Les interventions chirurgicales abdominales effectuées en urgence sont associées à des complications post-opératoires plus élevées que les chirurgies programmées chez les patients atteints de cirrhose, plus particulièrement chez les patients décompensés [21]. Idéalement, l'intervention chirurgicale devrait être retardée jusqu'à ce que le patient soit stabilisé. La décision d’une chirurgie abdominale urgente doit être discutée au cas par cas, et il est nécessaire d’envisager des alternatives non chirurgicales chez les patients à risque et de préférer des approches mini-invasives lorsque la chirurgie est nécessaire.

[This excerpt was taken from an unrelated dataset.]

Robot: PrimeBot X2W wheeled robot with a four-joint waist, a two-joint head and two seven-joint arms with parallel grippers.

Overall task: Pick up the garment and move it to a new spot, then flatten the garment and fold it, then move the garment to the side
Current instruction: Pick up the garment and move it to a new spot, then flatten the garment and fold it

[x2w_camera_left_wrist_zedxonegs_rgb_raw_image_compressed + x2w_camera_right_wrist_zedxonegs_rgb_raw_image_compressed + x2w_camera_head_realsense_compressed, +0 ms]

Préparation à la chirurgie
Dans le cas d’une chirurgie programmée, la mise en place d’un TIPS préparatoire chez les patients présentant une HTP cliniquement significative peut être discutée par des équipes expertes de façon à améliorer les suites post-opératoires, particulièrement chez des patients décompensés, mais il n’y pas de données suffisantes pour recommander un TIPS de façon systématique chez des malades ayant une cirrhose compensée, même avec une HTP sévère et l’indication est à discuter au cas par cas [29].
Mesures postopératoires
La prise en charge post opératoire des patients atteints de cirrhose a pour objectif de prévenir la survenue de complications liée à la maladie hépatique. Il est recommandé de
1) limiter les médicaments métabolisés par le foie (paracétamol) et les sédatifs,
2) proscrire les agents néphrotoxiques (anti inflammatoires non stéroïdiens, aminosides, produit de contraste),
3) prévenir la survenue d’une hypovolémie et d’une constipation,
4) dépister précocement la survenue d’infection bactérienne.
Dans le cas où les patients doivent rester à jeun, il est conseillé de débuter une nutrition parentérale précoce, ce d’autant plus que la dénutrition est associée à une augmentation des complications post opératoires en cas de cirrhose.
Conclusion
L’HTP est à l’origine des principales complications de la cirrhose, impactant ainsi le pronostic des patients. Un dépistage adapté de l’HTP est primordial afin d’identifier les patients à risque de décompensation et pouvant bénéficier d’une prophylaxie lorsqu’elle est indiquée. Une prise en charge adaptée des complications liées à l’HTP apparait également comme un enjeu majeur afin d’améliorer le pronostic des patients atteints de cirrhose.